En l'espace de 48 heures, 10 policiers ont été blessés lors de refus d'obtempérer violents, entre Nantes, Toulouse ou le département des Yvelines. Pour endiguer ce phénomène, le ministre de l'Intérieur adopte un discours de fermeté, mais se montre embarrassé sur la question.
C'est un fléau qui touche l'ensemble du territoire : les refus d'obtempérer. Ces derniers jours, une dizaine de policiers ont été blessés par des individus qui ont refusé un contrôle, certains ont d'ailleurs été hospitalisés. Dans leur revendication, les policiers réclament une présomption de légitime défense, mais l'Assemblée nationale ne l'a pas votée.
Dans sa carrière, le ministre de l'Intérieur Laurent Nuñez, qui a fait une grande partie de sa carrière au contact des policiers, se montre embarrassé sur la question des refus d'obtempérer.
Un discours de fermeté...
D'un côté, l'ancien préfet de police de Paris est garant de la sécurité de ses agents. Il n'est donc pas question de mettre leur vie en danger face à des délinquants déterminés. De l'autre, il entend afficher de la fermeté et veut se débarrasser de cette image de ministre de gauche qui le poursuit.
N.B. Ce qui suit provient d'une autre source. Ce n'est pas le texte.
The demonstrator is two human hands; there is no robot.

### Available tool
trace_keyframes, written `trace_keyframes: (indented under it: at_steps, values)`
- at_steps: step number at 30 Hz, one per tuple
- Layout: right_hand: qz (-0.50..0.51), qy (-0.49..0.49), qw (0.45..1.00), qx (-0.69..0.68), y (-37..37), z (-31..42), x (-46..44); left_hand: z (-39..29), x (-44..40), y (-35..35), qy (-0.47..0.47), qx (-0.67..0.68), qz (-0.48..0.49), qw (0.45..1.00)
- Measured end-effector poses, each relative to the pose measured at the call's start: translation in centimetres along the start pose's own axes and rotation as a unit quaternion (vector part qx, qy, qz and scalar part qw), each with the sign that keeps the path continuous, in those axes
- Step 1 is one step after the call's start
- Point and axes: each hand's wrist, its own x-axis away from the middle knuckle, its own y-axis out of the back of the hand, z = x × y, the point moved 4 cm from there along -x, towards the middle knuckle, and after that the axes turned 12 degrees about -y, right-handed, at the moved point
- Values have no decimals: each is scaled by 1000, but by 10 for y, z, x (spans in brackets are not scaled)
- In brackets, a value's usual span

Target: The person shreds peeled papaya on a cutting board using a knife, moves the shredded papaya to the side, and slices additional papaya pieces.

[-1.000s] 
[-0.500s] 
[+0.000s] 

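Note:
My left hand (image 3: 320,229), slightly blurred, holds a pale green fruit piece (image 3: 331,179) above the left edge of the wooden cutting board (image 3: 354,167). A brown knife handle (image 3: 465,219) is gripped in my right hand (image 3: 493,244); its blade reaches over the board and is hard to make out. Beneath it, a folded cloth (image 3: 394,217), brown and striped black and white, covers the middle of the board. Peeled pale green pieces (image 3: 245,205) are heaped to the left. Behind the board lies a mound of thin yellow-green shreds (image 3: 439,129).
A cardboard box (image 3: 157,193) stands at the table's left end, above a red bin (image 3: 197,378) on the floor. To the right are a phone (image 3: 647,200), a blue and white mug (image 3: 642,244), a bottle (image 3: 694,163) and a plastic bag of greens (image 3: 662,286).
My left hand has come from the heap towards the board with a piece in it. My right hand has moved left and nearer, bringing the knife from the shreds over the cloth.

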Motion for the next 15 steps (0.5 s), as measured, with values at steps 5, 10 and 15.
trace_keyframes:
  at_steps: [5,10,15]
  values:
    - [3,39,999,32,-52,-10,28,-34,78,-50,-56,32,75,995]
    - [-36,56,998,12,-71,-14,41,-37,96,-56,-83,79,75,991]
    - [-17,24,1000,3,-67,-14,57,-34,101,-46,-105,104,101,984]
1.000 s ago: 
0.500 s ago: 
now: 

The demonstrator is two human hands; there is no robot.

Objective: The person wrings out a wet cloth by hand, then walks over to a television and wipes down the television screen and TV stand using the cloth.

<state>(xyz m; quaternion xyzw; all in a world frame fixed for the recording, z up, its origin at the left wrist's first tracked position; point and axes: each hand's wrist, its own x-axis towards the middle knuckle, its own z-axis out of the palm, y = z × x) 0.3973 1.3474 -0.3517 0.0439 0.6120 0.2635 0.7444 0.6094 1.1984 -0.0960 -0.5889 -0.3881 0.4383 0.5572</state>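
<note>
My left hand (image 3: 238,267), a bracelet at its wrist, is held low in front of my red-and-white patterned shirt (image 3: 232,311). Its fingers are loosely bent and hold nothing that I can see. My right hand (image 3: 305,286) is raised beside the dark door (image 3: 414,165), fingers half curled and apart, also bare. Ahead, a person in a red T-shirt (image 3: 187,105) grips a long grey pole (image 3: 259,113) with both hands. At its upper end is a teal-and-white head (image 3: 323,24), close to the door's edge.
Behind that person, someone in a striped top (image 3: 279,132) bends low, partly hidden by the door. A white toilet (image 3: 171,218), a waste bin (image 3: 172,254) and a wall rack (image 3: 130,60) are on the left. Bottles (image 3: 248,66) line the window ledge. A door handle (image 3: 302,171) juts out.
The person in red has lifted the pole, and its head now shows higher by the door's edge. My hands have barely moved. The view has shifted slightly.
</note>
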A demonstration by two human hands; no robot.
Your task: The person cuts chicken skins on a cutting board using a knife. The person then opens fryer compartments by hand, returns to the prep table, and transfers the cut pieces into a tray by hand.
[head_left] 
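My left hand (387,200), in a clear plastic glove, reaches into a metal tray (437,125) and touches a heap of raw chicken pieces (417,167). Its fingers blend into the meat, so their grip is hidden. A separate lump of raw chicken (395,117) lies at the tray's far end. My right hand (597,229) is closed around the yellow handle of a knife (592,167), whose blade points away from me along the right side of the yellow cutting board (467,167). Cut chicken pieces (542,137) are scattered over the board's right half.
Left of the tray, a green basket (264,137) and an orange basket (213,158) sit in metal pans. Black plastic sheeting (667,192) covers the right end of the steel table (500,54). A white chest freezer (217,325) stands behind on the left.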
Je me suis rendu cet après-midi à Nantes, pour témoigner de tout mon soutien aux policiers blessés cette nuit lors d’un refus d’obtempérer comme à ceux qui interviennent chaque jour avec détermination, et sans résignation, pour lutter contre les criminels et délinquants qui… pic.twitter.com/g3D8AlnLU4
— Laurent Nuñez (@NunezLaurent) February 2, 2026
Sur LCI, ce mardi matin, il a repris à son compte les consignes passées par son prédécesseur, Bruno Retailleau. "La réponse qu’on apporte, c’est d’abord de la fermeté, il y aura toujours des poursuites quand il y a des refus d’obtempérer, il y a une instruction très ferme, très claire que j’assume. L’engagement est systématique", a-t-il déclaré.
... Mais un sentiment d'impuissance
Dans sa communication, Laurent Nuñez prend soin d'apporter son soutien aux policiers. Il s'est déplacé, lundi, à Nantes, au chevet des forces de l'ordre blessées lors d'un refus d'obtempérer. Mais sur le fond, il constate une forme d'impuissance, de fatalité face à ce fléau en pleine recrudescence. "On peut difficilement aller plus loin sans exposer l’intégrité physique des policiers, c’est important", s'est-il désolé.
C'est pourtant parce que les policiers sont dans une forme d'insécurité juridique qu'ils hésitent avant de sortir leur arme. Tétanisés par le risque d'erreur, ils perdent de précieuses secondes, qui parfois peuvent s'avérer fatales.
À la fois pour leur propre sécurité, mais aussi pour celle de leurs concitoyens, dont ils sont pourtant chargés de protéger.